Robin Williams en dos ruedas

Desde un monociclo hasta bicicletas de alta competencia fueron los compañeros más estables que tuvo el actor Robin Williams, quien falleció a la edad de 63 años dejando atrás una brillante carrera actoral. Williams actuó en 73 películas, 38 series de televisión e incluso en un videojuego de matemáticas. Tuvo 41 nominaciones y 18 galardones incluyendo un Oscar, 6 Globos de Oro y 4 Grammys.

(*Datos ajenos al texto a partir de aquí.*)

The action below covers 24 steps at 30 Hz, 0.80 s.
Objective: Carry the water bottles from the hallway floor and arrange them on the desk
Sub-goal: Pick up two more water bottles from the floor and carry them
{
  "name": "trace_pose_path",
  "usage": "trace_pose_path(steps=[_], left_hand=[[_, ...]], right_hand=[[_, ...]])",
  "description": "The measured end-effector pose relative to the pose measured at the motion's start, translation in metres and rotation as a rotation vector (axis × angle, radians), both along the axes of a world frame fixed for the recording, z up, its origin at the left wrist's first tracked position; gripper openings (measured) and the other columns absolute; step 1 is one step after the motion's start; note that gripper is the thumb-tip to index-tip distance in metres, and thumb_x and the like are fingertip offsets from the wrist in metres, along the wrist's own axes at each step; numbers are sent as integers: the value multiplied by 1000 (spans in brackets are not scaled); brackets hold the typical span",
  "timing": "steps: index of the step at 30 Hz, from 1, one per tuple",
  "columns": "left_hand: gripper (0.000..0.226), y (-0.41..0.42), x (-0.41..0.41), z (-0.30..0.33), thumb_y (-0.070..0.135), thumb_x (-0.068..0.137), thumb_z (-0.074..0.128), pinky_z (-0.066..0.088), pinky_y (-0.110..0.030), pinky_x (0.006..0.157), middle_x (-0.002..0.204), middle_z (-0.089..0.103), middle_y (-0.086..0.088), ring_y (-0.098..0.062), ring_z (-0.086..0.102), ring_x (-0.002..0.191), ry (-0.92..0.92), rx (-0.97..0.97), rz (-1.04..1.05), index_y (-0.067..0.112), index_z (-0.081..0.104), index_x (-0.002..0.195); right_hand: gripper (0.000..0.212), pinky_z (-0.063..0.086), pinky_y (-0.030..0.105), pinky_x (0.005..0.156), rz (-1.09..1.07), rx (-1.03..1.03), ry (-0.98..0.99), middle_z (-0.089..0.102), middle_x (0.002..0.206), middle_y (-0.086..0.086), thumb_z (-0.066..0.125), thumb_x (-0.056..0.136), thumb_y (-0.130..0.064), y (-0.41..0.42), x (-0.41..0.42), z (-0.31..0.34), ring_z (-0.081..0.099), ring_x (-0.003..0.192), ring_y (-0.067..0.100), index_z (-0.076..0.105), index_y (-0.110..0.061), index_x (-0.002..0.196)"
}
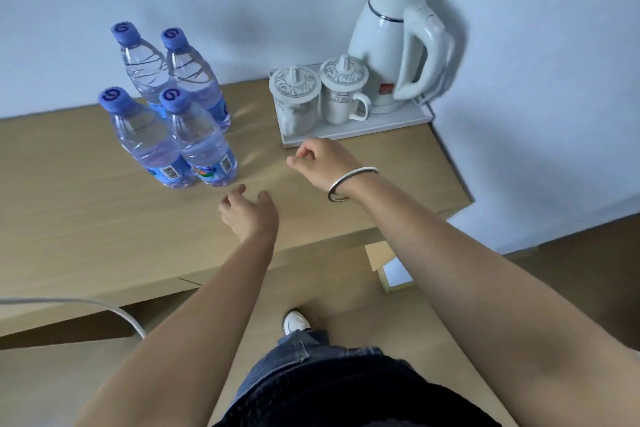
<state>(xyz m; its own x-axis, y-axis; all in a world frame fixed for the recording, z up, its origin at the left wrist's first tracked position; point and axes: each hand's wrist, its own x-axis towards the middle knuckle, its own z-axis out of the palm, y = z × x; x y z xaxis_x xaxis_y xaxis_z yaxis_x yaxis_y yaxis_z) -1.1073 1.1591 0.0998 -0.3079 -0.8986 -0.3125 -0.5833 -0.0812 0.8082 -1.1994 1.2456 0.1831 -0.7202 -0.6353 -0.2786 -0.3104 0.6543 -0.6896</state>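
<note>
Head view: looking down at a wooden bench (86, 218) set against a pale wall, with both bare arms stretched out over it.
Bottles: four water bottles (173, 108) stand upright in a tight two-by-two cluster on the left part of the bench, touching or nearly touching each other.
Caps: each blue cap (174, 99) bears a darker swirl mark; I cannot read it as a letter or a word.
Labels: blue wrap labels sit low on the bottles; the front left bottle shows a barcode (170, 173); the brand writing is too small to read.
Left hand: the left hand (247, 213) hovers above the bench, just right of and nearer than the front bottles, not touching them; its fingers are loosely curved and hold nothing.
Right hand: the right hand (317, 158) hangs further right, between the bottles and the tray, fingers loosely curled with nothing in them; a silver bangle (349, 182) circles the wrist.
Tray: a white tray (346, 134) in the corner carries two lidded mugs (320, 94) and a white kettle (391, 45).
Kettle mark: a small red sticker (384, 89), unreadable.
Below: a white shoe (294, 321) and dark denim.
</note>
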Motion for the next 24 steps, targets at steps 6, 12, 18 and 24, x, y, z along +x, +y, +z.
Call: trace_pose_path(steps=[6, 12, 18, 24], left_hand=[[32, 106, -20, 9, 14, 89, 48, 41, -34, 96, 125, 53, -10, -26, 51, 115, 79, 13, -428, 7, 52, 120], [22, 247, -10, 25, 16, 89, 51, 44, -27, 74, 94, 59, -2, -20, 55, 87, 77, 25, -746, 9, 59, 108], [15, 372, 3, 19, 15, 85, 51, 39, -24, 55, 76, 56, 1, -18, 49, 69, 52, 105, -1075, 8, 62, 92], [8, 476, -5, 29, 14, 81, 59, 39, -22, 58, 71, 58, 1, -17, 52, 72, 67, 226, -1328, 9, 64, 78]], right_hand=[[30, 47, 35, 78, -147, 64, -89, 65, 90, 9, 52, 89, -34, 130, 16, -8, 62, 85, 27, 61, -6, 94], [42, 48, 37, 73, -399, 52, -165, 59, 84, 22, 54, 87, -32, 287, 51, -8, 51, 73, 22, 57, 8, 99], [26, 44, 29, 66, -625, 105, -160, 61, 83, 5, 52, 89, -35, 426, 97, -17, 57, 76, 22, 57, -11, 81], [31, 35, 20, 56, -907, 72, -135, 57, 88, 5, 52, 91, -30, 543, 149, -14, 51, 79, 18, 61, -2, 102]])
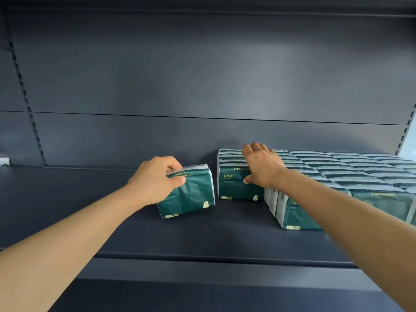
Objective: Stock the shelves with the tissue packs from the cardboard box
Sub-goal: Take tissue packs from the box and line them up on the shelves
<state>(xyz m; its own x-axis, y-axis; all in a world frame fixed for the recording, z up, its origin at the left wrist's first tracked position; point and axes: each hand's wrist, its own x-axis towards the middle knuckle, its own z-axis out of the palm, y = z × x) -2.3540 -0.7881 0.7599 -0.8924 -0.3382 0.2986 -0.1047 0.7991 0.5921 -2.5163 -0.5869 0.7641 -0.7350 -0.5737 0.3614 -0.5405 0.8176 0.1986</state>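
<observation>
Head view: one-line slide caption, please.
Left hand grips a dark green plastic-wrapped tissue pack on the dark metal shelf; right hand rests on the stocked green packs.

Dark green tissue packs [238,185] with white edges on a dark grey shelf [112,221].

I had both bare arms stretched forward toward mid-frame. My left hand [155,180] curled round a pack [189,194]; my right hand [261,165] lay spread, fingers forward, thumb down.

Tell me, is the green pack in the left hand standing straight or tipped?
Tipped. The left hand grips the tissue pack by its top; it leans askew, unlike the upright stocked row beside it.
</observation>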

Aparte de la actuación, su gran pasión fueron las bicicletas: logró acumular una colección que superó el centenar de vehículos de dos ruedas. 24 meses después de su partida definitiva, se subastaron 87 de ellas por unos 600 mil dólares.

Un año después salieron a subasta cinco más, las más espectaculares: cada una de ellas no bajó del millón y medio de dólares. Incluso la Colnago Master Pista, para carreras de velocidad, se vendió por 30 millones de dólares.

Robin Williams estudió actuación primero en su ciudad de origen, Marin, en el estado de California, y luego en Nueva York. Se dio a conocer como un extraterrestre en Mork y Mindy, una comedia de TV. Representó personajes de los comics como Popeye, o de los cuentos clásicos para niños como Peter Pan o el Barón Munchausen. Le dio vida a numerosos personajes animados, como el genio de Aladino. Fue un locutor famoso en Buenos Días Vietnam, o un robot que sueña en ser humano en el Hombre Bicentenario. Incluso personificó a dos presidentes estadounidenses: Eisenhower y Teodoro Roosevelt.

Pero por encima de todo, Robin Williams condujo miles de kilómetros en bicicleta, participó en competencias en zonas urbanas, y formó parte de grupos de amantes de los vehículos a tracción de sangre. Acostumbraba a recorrer, en cualquiera de sus bicicletas, las tiendas especializadas en el rubro. En definitiva, y aunque se casó tres veces, él escogió una compañera permanente en su vida: la bicicleta.